**Directions for this task:** What is needed is an exact copy of the line that contains "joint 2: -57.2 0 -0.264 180" and of all later lines to the end of the records below, with no other lines.
----- Records supplied
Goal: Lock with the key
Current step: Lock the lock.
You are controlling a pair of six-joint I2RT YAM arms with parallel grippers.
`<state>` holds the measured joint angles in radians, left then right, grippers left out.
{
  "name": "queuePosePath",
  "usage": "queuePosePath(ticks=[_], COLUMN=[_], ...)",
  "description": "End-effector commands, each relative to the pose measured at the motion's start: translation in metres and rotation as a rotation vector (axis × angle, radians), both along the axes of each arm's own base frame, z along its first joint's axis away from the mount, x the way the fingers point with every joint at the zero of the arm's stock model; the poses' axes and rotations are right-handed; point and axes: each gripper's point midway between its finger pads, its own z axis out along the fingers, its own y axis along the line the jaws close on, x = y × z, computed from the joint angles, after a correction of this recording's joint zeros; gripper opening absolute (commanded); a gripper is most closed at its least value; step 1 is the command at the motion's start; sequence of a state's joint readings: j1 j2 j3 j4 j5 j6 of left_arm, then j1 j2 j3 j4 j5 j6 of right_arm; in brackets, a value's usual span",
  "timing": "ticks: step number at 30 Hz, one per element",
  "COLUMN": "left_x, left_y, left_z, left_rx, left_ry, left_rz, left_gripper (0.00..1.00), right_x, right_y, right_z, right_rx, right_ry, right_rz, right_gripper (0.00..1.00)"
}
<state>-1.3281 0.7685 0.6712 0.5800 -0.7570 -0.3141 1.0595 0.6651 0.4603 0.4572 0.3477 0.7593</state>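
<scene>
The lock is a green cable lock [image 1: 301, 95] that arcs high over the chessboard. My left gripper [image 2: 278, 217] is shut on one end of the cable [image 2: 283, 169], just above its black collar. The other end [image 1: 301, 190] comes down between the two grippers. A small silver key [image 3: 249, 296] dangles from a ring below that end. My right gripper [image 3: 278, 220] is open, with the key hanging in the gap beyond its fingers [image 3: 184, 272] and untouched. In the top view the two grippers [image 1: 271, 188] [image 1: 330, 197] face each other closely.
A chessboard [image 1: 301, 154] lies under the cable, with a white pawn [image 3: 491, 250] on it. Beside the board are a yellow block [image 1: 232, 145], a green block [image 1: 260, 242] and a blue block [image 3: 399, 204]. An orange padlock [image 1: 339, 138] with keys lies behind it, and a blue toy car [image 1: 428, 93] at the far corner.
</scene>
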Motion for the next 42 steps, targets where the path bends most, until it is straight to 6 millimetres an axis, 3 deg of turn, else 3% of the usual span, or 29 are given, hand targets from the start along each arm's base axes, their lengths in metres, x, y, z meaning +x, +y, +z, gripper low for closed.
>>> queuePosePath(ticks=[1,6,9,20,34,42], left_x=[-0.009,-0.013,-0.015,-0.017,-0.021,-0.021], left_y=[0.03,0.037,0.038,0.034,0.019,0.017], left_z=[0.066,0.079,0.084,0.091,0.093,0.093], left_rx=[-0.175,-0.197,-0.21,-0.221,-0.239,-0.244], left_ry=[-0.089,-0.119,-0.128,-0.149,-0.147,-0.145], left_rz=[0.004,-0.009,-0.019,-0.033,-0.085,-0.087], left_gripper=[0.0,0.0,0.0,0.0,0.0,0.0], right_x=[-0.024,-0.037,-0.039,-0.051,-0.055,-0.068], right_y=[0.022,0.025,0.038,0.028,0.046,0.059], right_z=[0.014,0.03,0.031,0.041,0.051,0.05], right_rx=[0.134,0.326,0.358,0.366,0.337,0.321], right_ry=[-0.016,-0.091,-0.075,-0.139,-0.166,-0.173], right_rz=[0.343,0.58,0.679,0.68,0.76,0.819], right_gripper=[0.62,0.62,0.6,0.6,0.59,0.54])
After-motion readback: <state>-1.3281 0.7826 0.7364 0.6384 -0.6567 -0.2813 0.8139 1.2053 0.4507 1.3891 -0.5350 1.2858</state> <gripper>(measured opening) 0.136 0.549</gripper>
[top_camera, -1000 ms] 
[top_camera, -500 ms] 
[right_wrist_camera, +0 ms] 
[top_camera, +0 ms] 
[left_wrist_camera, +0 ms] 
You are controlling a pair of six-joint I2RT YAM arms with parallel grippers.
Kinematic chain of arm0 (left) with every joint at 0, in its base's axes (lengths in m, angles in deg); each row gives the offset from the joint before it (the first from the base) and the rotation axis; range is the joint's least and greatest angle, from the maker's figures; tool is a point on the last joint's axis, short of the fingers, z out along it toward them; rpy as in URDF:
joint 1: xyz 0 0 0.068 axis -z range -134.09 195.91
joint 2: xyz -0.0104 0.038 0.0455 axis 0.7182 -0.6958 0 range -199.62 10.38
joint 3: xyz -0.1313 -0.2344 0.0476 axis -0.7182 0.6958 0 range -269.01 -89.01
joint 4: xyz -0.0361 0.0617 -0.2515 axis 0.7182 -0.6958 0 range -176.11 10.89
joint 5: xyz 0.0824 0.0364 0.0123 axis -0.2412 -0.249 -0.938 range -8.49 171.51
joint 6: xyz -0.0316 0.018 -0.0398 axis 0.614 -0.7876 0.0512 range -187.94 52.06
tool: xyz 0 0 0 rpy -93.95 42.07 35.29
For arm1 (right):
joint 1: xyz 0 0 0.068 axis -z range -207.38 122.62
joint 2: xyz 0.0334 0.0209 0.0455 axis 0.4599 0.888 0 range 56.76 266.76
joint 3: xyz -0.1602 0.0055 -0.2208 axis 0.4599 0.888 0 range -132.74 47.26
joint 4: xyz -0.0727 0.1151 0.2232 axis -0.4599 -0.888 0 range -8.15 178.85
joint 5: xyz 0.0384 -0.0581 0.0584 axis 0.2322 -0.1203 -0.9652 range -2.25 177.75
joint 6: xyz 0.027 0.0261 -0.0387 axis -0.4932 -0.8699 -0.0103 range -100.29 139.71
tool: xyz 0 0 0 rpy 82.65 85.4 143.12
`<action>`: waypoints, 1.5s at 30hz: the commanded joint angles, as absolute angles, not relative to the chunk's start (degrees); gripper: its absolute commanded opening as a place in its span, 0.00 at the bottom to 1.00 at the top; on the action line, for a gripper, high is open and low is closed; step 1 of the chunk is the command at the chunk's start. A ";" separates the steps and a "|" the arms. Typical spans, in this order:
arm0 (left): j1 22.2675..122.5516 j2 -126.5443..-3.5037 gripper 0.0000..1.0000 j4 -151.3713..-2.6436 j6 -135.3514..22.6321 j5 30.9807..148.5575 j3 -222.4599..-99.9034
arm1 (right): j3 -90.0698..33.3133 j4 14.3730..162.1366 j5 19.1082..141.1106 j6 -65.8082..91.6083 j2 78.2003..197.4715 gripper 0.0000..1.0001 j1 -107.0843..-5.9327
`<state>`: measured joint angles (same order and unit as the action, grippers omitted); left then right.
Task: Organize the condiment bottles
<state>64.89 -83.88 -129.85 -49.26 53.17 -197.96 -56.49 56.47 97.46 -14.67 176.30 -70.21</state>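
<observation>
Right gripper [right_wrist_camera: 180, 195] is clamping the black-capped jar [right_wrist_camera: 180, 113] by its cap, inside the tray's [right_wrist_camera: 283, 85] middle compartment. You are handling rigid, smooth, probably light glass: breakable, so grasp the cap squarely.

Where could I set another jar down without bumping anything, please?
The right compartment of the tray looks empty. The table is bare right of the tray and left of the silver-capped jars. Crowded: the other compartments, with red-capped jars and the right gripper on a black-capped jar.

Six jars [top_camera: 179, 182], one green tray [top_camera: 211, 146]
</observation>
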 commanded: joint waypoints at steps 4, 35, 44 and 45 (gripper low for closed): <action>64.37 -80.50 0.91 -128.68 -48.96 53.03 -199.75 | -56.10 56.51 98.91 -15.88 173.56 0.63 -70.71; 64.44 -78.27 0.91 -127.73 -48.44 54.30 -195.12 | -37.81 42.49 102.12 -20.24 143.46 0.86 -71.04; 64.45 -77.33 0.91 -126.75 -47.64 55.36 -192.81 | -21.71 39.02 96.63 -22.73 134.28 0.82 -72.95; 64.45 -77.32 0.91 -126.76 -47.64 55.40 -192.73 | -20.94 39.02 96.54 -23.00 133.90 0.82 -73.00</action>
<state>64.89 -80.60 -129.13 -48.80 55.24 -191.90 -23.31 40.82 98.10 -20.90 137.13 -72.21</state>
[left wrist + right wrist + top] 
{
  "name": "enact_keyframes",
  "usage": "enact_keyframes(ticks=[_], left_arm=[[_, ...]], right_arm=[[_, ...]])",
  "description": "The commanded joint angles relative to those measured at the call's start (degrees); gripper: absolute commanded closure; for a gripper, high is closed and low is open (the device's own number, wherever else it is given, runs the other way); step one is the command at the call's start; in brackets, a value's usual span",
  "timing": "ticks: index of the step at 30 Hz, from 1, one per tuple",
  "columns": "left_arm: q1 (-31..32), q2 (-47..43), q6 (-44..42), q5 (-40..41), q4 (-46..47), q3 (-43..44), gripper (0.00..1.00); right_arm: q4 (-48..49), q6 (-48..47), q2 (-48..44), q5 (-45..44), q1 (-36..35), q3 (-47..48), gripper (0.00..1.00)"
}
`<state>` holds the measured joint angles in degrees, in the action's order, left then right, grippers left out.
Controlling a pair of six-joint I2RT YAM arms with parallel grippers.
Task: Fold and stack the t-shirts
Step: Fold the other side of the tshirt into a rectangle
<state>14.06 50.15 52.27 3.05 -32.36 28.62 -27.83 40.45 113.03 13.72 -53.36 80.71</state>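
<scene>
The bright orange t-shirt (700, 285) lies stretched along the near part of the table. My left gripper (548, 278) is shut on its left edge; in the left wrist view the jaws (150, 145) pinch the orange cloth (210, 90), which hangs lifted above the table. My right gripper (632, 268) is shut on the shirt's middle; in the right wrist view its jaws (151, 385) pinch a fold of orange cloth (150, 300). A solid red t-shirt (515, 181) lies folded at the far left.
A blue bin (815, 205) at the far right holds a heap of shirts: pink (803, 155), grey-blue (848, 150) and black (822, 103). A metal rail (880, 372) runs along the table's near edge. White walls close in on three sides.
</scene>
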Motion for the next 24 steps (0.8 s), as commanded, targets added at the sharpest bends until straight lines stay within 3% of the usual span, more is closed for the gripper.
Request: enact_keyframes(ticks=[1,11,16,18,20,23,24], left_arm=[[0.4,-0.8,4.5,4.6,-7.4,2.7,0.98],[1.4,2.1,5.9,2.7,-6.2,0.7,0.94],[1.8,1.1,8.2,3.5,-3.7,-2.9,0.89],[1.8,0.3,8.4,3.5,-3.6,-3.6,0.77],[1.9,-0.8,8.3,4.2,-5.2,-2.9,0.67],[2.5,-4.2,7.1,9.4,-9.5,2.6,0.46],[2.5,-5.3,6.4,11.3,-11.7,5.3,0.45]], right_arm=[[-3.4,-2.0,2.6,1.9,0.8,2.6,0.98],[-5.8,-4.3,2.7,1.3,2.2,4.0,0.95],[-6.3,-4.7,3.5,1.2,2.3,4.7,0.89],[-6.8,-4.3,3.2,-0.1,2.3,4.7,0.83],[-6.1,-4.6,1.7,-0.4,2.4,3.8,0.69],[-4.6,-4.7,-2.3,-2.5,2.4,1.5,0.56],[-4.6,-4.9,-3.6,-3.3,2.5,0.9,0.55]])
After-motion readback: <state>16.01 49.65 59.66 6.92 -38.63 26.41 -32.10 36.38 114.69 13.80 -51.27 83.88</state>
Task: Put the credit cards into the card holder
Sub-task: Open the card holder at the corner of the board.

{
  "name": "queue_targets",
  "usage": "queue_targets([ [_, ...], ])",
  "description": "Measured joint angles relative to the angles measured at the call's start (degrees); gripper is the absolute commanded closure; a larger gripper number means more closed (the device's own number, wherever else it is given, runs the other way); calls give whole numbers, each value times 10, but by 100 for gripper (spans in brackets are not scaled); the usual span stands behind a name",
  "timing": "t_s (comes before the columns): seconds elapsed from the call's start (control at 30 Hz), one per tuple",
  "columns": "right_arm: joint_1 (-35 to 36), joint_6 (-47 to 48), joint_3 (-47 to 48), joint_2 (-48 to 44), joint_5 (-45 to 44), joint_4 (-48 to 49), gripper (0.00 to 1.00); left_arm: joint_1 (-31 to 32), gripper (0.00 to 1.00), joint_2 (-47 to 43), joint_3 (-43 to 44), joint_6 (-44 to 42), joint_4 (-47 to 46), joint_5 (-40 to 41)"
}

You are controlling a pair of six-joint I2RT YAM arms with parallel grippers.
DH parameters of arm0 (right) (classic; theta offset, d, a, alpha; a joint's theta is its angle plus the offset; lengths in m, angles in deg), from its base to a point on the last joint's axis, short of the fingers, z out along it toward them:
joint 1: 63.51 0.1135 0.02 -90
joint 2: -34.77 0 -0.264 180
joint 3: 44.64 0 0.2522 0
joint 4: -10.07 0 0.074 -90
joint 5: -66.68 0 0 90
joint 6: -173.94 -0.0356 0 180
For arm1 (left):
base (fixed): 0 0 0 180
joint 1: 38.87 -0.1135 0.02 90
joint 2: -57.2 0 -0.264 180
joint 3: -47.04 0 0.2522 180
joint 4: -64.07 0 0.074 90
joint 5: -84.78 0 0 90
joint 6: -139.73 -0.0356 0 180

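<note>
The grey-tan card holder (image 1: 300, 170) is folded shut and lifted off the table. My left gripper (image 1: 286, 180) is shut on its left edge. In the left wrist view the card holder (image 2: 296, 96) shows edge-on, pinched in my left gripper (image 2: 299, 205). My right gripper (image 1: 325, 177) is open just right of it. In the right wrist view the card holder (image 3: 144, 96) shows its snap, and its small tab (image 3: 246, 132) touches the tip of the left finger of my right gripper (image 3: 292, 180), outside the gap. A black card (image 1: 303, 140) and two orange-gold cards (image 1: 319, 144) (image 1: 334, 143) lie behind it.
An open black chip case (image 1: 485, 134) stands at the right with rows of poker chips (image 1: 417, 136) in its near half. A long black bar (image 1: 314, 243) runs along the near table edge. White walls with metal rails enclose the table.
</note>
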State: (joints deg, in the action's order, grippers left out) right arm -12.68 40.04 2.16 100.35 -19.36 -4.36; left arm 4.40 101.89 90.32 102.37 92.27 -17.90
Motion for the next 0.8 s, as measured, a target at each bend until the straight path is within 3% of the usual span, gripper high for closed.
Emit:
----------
**Finished exercise:**
joint 2: -57.2 0 -0.264 180
joint 3: -47.04 0 0.2522 180
joint 4: -64.07 0 0.074 90
joint 5: -84.78 0 0 90
joint 6: -139.73 -0.0356 0 180

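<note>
The grey-tan card holder (image 1: 300, 170) is folded shut and lifted off the table. My left gripper (image 1: 286, 180) is shut on its left edge. In the left wrist view the card holder (image 2: 296, 96) shows edge-on, pinched in my left gripper (image 2: 299, 205). My right gripper (image 1: 325, 177) is open just right of it. In the right wrist view the card holder (image 3: 144, 96) shows its snap, and its small tab (image 3: 246, 132) touches the tip of the left finger of my right gripper (image 3: 292, 180), outside the gap. A black card (image 1: 303, 140) and two orange-gold cards (image 1: 319, 144) (image 1: 334, 143) lie behind it.
An open black chip case (image 1: 485, 134) stands at the right with rows of poker chips (image 1: 417, 136) in its near half. A long black bar (image 1: 314, 243) runs along the near table edge. White walls with metal rails enclose the table.
</note>
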State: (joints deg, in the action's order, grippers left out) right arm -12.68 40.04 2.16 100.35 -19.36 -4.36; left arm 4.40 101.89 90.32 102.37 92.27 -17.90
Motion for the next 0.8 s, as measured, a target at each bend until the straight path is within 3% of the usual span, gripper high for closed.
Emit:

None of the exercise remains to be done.